Nope. You can't take the reciprocal of a fraction that way. If you could then we would have the following:

$\frac{1}{2}=\frac{1}{3}+\frac{1}{6}$ (True)

So

$2=3+6$ (False)

Instead you must combine the two terms on the right with a common denominator, and then take the reciprocal.

3. Feb 8, 2006

jamesbob

$$\mbox{2. Find a particular integral for each of the following equations:}$$

$$/mbox{ i. \frac{d\theta}{dz} + 2\theta = 8}$$
$$/mbox{ ii. \frac{dx}{dt} - 2x = 14e^{-5t}}$$
$$/mbox{iii. \frac{dx}{dt} + x - -3sin2t + 4cos2t}$$

$$\mbox{ i.

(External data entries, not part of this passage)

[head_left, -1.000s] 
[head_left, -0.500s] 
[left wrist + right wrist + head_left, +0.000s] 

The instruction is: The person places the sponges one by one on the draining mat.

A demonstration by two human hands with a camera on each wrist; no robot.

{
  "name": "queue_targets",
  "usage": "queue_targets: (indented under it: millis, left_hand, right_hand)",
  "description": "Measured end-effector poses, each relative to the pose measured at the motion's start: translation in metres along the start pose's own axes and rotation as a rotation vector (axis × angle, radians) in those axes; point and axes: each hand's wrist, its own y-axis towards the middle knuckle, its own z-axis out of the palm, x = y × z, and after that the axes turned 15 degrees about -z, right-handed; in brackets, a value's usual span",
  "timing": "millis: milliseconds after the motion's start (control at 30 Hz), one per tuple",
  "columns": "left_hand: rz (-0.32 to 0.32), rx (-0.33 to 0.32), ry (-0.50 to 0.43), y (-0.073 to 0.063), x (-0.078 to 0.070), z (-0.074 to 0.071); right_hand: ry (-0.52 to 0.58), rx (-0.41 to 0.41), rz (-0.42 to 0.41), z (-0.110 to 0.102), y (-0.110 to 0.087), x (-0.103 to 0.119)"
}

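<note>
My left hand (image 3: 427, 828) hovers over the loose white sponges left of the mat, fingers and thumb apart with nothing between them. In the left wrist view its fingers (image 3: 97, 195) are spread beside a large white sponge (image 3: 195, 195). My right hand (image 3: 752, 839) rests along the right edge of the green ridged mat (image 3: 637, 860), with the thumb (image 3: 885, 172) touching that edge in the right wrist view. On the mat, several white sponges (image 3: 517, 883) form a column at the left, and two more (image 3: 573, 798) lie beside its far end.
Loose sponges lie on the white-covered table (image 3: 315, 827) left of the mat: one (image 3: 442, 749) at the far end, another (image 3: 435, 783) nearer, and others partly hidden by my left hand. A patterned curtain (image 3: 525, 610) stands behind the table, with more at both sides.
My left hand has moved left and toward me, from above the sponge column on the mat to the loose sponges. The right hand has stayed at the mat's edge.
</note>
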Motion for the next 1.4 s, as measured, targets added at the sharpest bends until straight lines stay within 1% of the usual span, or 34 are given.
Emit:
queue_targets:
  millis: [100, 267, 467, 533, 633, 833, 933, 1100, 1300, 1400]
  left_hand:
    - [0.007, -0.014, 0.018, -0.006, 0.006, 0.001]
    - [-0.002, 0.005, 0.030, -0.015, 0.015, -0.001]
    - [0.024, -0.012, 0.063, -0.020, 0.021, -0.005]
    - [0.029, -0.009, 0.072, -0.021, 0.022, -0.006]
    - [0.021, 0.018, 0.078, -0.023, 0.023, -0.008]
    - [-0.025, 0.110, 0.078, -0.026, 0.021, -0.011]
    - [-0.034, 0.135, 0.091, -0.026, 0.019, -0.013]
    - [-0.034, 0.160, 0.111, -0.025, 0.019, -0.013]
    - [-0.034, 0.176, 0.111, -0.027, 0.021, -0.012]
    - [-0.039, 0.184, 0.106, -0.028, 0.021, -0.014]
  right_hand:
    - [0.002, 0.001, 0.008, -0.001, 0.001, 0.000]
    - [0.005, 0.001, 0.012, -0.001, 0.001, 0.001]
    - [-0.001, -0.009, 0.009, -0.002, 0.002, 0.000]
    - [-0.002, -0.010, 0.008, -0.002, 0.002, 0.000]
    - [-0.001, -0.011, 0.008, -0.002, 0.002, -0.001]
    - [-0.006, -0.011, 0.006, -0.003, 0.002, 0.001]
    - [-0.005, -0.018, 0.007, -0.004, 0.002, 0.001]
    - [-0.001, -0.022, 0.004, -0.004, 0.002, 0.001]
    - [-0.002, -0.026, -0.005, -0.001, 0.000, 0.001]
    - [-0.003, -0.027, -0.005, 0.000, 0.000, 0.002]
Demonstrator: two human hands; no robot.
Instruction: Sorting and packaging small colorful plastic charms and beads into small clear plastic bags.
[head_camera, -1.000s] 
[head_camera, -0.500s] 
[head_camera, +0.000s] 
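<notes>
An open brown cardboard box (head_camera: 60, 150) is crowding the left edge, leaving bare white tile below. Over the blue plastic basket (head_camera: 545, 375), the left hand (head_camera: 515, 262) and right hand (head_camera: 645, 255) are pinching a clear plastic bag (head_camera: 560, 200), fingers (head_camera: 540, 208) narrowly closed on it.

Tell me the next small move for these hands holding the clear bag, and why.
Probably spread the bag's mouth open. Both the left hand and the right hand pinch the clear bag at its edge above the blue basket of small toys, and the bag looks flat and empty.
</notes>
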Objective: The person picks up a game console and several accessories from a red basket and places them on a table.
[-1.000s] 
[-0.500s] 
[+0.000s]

Constant term so choose x = a + bt}$$
$$\theta(z) = 1 \Rightarrow \frac{d\theta}{dz} = 0 \Rightarrow 0 + 2a = 8 \rightarrow a = 4 \Rightarrow PI = \Theta(z) = 4.$$

$$\mbox{ ii. Choose x = ae^(-t). This gives -5ae^{-5t} - 2ae^{-5t} = 14e^{-5t} \Rightarrow a = -2 \Rightarrow PI: x(t) = -2e^{-5t)}$$

$$\mbox{ iii. All i know to do here so far is choose x = acos2t + bsin2t. How do i continue?}$$

4. Feb 8, 2006

jamesbob

Sorry il sort the coding to this when i have a second

5. Feb 13, 2006

jamesbob

$$\mbox{2. Find a particular integral for each of the following equations:}$$

$$i. \frac{d\theta}{dz} + 2\theta = 8$$
$$ii. \frac{dx}{dt} - 2x = 14e^{-5t}$$
$$iii. \frac{dx}{dt} + x - -3sin2t + 4cos2t$$

$$i. Constant term so choose x = a + bt$$
$$\theta(z) = 1 \Rightarrow \frac{d\theta}{dz} = 0 \Rightarrow 0 + 2a = 8 \rightarrow a = 4 \Rightarrow PI = \Theta(z) = 4.$$
$$ii. Choose x = ae^(-t). This gives -5ae^{-5t} - 2ae^{-5t} = 14e^{-5t} \Rightarrow a = -2 \Rightarrow PI: x(t) = -2e^{-5t)$$